## INFORMATION PROVIDED:
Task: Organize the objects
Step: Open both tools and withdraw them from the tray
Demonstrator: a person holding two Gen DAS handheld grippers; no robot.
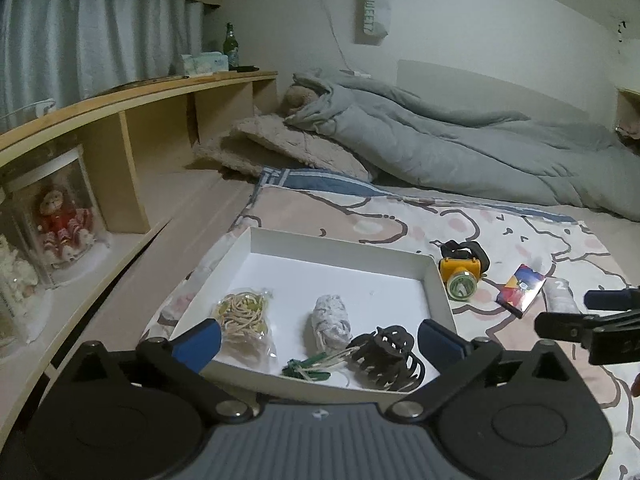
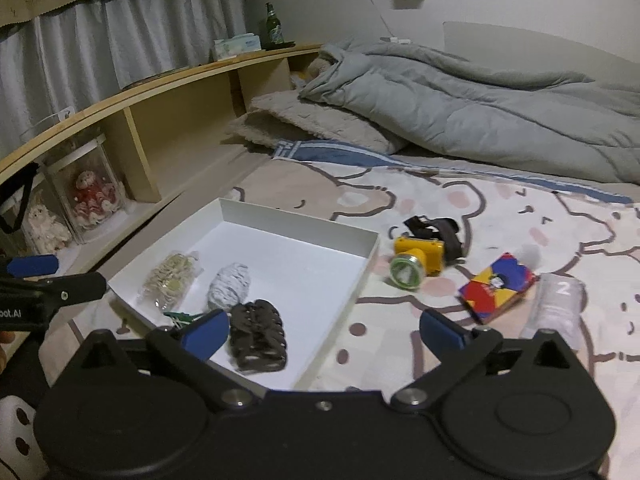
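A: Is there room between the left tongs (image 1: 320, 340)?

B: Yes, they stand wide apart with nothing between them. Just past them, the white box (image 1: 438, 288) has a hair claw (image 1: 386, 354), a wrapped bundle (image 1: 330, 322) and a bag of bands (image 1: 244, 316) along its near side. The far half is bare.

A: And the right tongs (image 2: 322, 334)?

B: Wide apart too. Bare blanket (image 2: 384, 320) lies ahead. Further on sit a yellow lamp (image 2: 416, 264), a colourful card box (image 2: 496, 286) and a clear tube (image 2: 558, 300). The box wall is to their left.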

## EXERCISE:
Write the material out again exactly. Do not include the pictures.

## WRITTEN REPLY:
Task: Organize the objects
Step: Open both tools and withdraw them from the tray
Demonstrator: a person holding two Gen DAS handheld grippers; no robot.
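A: Is there room between the left tongs (image 1: 320, 340)?

B: Yes, they stand wide apart with nothing between them. Just past them, the white box (image 1: 438, 288) has a hair claw (image 1: 386, 354), a wrapped bundle (image 1: 330, 322) and a bag of bands (image 1: 244, 316) along its near side. The far half is bare.

A: And the right tongs (image 2: 322, 334)?

B: Wide apart too. Bare blanket (image 2: 384, 320) lies ahead. Further on sit a yellow lamp (image 2: 416, 264), a colourful card box (image 2: 496, 286) and a clear tube (image 2: 558, 300). The box wall is to their left.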

The answer has been given, and the exercise is complete.